Bay Area Forward suddenly began wielding polling it commissioned earlier this spring that suggests voters may not have the appetite to raise sales taxes if given the option — and that taxing businesses would be a smarter political move.
The polling firm, Oakland-based FM3 Research, surveyed about 1,300 likely voters in Alameda County, Contra Costa County, San Francisco and San Mateo County. After hearing pro and con messages about the measure, 57% supported a gross receipts tax on businesses. In February, the Metropolitan Transportation Commission released a separate poll it commissioned that found 54% of voters — slightly fewer — would support the sales tax increase “to avoid major transit cuts to BART, Caltrain, Muni and AC Transit.”
Ryan Williams, a spokesperson for Bay Area Forward, said that’s evidence that a tax on businesses is a “no brainer.”
“No one is coming to rescue these transit agencies,” he said. “We have to be able to fully fund these transit agencies. And the only way to do it right now is on a gross receipts tax.”
That’s brewing conflict with business interests. The Bay Area Council, which represents the region’s biggest employers, has been “firmly opposed to any taxes that would be specifically targeted at jobs and business,” said spokesperson Rufus Jeffris.
“That’s been our position. I don’t think that’s changed,” he said Tuesday.
Losing the support of business interests could imperil the fate of any funding solution for public transit. Jeffris said the Bay Area Council had discussed leading the political campaign to persuade voters to approve the sales tax increase next year — a campaign that’s likely to be expensive and hard-fought in a region where voters consistently decry the high cost of living.
Lawmakers could also tweak the ballot measure process to give the plan a better chance with voters.

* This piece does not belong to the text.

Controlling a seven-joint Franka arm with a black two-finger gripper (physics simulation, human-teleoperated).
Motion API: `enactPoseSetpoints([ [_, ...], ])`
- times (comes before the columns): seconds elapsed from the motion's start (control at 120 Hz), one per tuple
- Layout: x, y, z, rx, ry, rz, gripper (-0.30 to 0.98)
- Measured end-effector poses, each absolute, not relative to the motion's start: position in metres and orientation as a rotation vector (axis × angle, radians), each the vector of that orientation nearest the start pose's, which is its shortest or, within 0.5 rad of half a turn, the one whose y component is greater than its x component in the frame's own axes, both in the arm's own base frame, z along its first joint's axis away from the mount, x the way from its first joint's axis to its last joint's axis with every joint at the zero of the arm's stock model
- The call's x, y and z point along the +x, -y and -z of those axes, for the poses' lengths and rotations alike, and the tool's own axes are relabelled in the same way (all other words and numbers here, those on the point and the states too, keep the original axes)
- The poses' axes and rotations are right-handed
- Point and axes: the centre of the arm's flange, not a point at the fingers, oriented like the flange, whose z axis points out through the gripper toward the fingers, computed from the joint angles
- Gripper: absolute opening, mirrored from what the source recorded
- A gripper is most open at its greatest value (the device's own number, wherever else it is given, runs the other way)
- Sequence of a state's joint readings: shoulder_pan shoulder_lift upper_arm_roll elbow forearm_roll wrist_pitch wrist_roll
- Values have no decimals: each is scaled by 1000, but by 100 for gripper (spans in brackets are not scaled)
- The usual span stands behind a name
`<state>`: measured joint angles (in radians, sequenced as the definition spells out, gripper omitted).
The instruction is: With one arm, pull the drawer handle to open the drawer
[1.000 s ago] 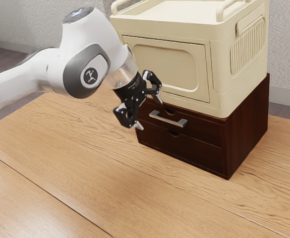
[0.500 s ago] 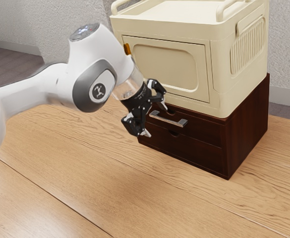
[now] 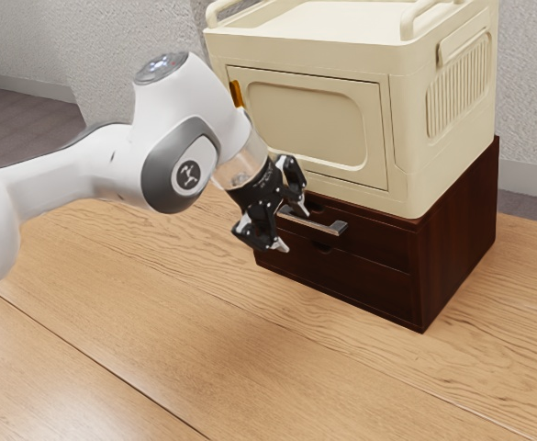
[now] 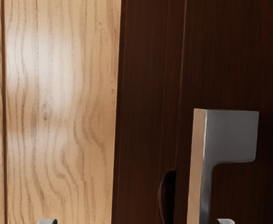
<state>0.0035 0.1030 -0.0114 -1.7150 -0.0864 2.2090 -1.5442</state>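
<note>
My gripper point(image 3: 294, 229) stands open at the front of the dark wooden drawer unit point(image 3: 367, 281), by the handle end nearer the exterior view's left. The silver bar handle point(image 3: 321, 223) is on the upper drawer point(image 3: 375, 241), whose front looks flush with the unit. One finger overlaps the handle in that view; the other is lower and out in front. In the wrist view, the tips of the gripper point(image 4: 136, 221) stand wide apart, with the handle point(image 4: 227, 133) running down between them, much closer to one tip. Contact cannot be told.
A cream cabinet point(image 3: 318, 119) with raised rails rests on top of the drawer unit, its front panel just above my hand. The wooden table point(image 3: 204, 312) stretches out below the arm and in front of the drawers. A textured wall point(image 3: 130, 55) stands behind.
My hand has moved toward the exterior view's right and slightly down, closer to the handle, and its tilt has changed. The handle and drawers have not moved.
</note>
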Motion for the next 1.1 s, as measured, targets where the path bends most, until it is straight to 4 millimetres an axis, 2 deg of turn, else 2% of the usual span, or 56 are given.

If lawmakers refer the measure directly to voters, two-thirds must approve it. But if lawmakers pass the bill, and a citizen-led campaign collects enough signatures to place it on the ballot, only a majority is necessary.
“In order to have a measure that’s going to ultimately pass, it’s going to need support from the business community,” said Rebecca Long, director of legislation and public affairs for the Metropolitan Transportation Commission. “Unfortunately, it does not appear likely that the business community would support a business tax at this time, when the Bay Area economy is really recovering from the pandemic.”

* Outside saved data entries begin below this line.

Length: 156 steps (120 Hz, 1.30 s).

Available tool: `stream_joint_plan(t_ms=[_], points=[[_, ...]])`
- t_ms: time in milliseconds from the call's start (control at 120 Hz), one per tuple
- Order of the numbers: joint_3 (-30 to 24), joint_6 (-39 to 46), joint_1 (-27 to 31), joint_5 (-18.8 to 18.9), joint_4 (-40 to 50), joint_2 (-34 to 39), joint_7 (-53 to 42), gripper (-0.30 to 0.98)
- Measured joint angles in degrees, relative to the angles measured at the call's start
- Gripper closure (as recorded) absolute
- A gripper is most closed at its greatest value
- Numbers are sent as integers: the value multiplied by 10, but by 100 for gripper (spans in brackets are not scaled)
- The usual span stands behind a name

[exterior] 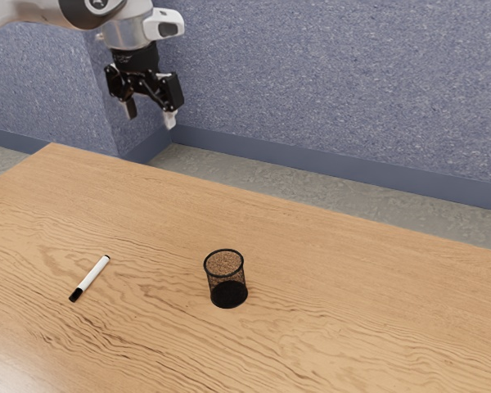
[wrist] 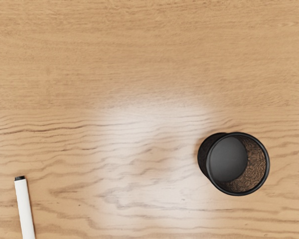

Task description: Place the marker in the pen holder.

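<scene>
Holding gripper [exterior: 150, 118] high at exterior view's upper left, spread and empty, presumably for straddling marker [exterior: 93, 275] lying flat at lower left, then filling pen holder [exterior: 228, 289], upright just below centre, mouth up for receiving.

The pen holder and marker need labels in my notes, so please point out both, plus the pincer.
Pen holder [exterior: 227, 281]: exterior view, side wall just below the rim.
Marker [exterior: 93, 274]: exterior view, white barrel.
Pincer [exterior: 150, 119]: exterior view, midway between the fingertips.
</scene>
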<state>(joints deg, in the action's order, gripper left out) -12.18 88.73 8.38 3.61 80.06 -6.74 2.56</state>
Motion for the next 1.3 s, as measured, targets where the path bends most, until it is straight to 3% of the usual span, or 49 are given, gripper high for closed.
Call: stream_joint_plan(t_ms=[275,400,558,867,1050,1300], points=[[-2,-6,32,-20,-19,-12,5,0],[-7,-24,-33,20,-50,-21,9,0],[-4,15,34,73,91,-48,10,0],[-4,116,126,88,227,-102,-13,0],[74,197,81,85,335,-84,-39,0],[126,258,57,74,440,-52,-75,0]])
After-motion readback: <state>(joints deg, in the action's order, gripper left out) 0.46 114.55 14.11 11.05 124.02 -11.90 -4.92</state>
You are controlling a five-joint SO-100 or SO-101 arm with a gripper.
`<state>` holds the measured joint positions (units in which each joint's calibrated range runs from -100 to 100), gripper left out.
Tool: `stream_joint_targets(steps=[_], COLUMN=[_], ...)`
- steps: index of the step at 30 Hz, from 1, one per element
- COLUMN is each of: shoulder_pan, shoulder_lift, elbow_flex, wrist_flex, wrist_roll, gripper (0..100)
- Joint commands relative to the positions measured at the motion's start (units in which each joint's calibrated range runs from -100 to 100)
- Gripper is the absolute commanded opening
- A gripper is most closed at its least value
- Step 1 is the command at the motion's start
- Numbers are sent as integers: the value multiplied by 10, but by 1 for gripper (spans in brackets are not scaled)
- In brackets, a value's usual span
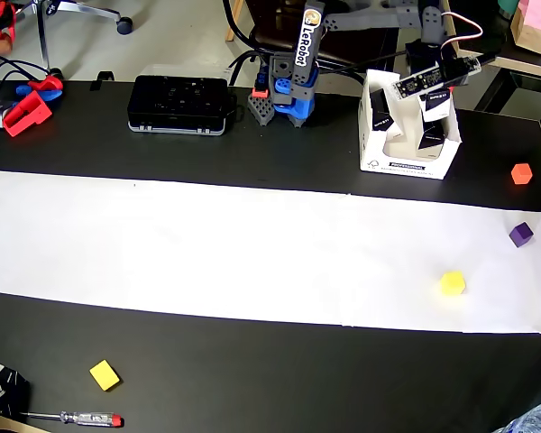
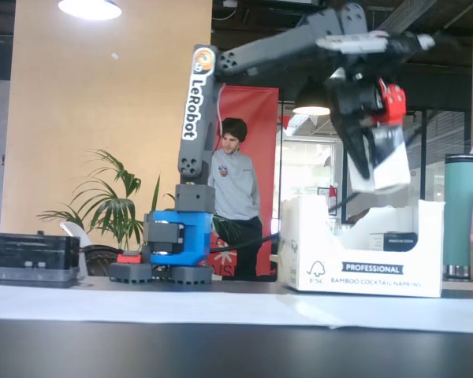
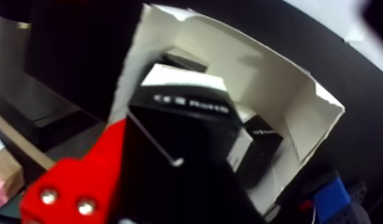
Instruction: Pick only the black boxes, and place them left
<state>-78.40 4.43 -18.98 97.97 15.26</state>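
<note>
One black box (image 3: 187, 98) is held clamped in the end effector (image 2: 376, 169) just above the white napkin carton (image 2: 363, 272), where others remain, and could be slipped from the grip or snagged on the carton's wall if swung away too low.

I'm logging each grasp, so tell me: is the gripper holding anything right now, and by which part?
Yes. The gripper holds a black box above the white napkin carton, pinched near the box's lower end in the fixed view.
</note>
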Motion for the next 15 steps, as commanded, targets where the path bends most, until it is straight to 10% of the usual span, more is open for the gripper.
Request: stream_joint_targets(steps=[1, 15], shoulder_pan=[-7, 0], shoulder_lift=[4, -66], elbow_flex=[-4, 247], wrist_flex=[8, -55], wrist_roll=[-2, 2], gripper=[5, 8])
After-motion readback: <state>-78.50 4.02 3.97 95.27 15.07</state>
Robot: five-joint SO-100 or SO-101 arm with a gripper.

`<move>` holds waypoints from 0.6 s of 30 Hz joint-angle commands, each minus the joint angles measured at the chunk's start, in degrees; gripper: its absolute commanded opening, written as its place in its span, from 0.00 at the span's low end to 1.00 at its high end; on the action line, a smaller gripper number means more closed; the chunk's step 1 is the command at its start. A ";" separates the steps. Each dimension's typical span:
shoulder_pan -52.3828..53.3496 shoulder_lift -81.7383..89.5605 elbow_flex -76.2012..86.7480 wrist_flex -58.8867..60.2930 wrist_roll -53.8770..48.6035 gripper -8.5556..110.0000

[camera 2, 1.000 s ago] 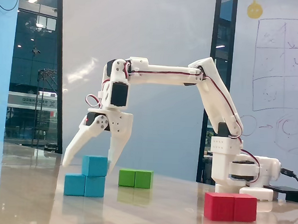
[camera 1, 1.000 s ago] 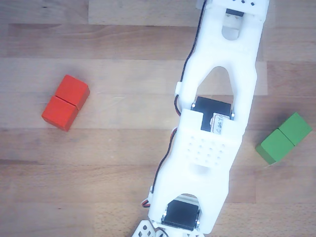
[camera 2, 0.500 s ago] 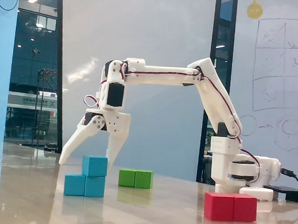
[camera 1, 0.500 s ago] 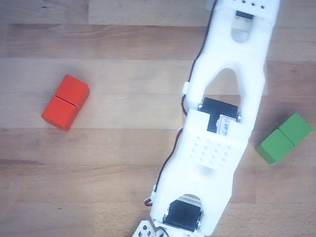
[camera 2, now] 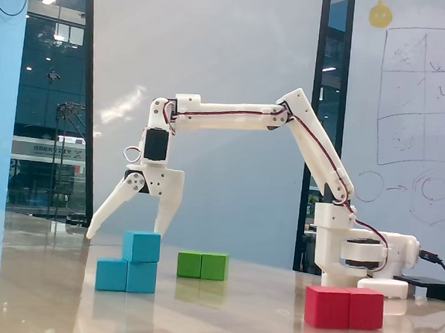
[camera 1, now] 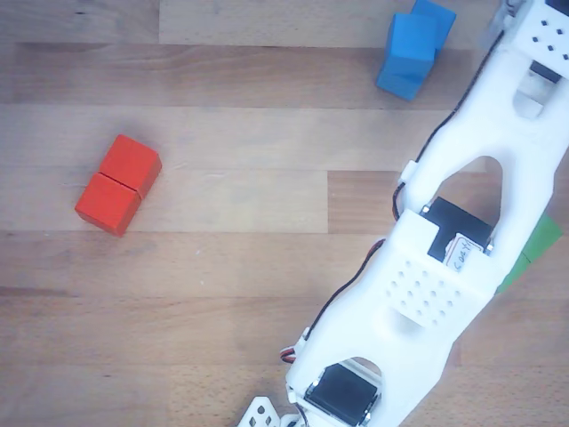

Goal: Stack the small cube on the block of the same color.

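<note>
The small blue cube [camera 2: 141, 246] sits on the right half of the blue oblong block [camera 2: 126, 275] in the fixed view. In the other view the cube [camera 1: 410, 43] covers one half of the block [camera 1: 436, 15] near the top edge. My gripper [camera 2: 126, 233] is open and empty, fingers spread wide, tips level with the cube's top. The other view shows my arm [camera 1: 444, 267] running to the top right corner, so the gripper hangs to the right of the blue stack there, not touching it. Its fingertips are cut off in that view.
A red oblong block [camera 1: 118, 184] lies at the left, also near the front in the fixed view [camera 2: 344, 308]. A green oblong block [camera 1: 539, 242] is partly under my arm and shows in the fixed view [camera 2: 202, 265]. The arm's base [camera 2: 352, 259] stands at the right.
</note>
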 commanded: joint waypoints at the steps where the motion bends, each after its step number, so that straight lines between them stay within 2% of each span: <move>1: 1.93 9.23 0.00 1.14 -0.09 0.40; 5: 1.05 15.64 2.46 1.14 0.62 0.39; 9: -1.49 24.87 13.80 1.14 0.79 0.38; 18: -12.04 56.43 45.00 -0.09 0.88 0.17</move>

Asked about the potential political cost of changing the source of the tax, Williams said Bay Area Forward and business interests aligned in their mission to revitalize downtowns in Oakland, San Francisco and elsewhere, where transit plays a key role in shuttling workers and shoppers.
“The business community has just as much to lose if the ballot measure doesn’t pass,” Williams said.
SB 63 now moves to the Assembly, where it will be considered in committees this summer before a possible vote on the floor. In a joint statement, Wiener and Arreguín said it’s “very late” in the multi-year process of writing and passing the bill, “and changing the funding source at this point will be difficult.”
Funding for transit agencies has proven to be a heavy lift in the Democrat-controlled Legislature. In 2023, lawmakers approved $1.1 billion for Bay Area transit. But that money will run out by mid-2026, according to Wiener’s office.
If lawmakers don’t find a funding solution?
“BART could be forced to cut 65-85% of service, meaning trains only every 60 minutes, no weekend service, and station closures and line shutdowns,” Wiener said.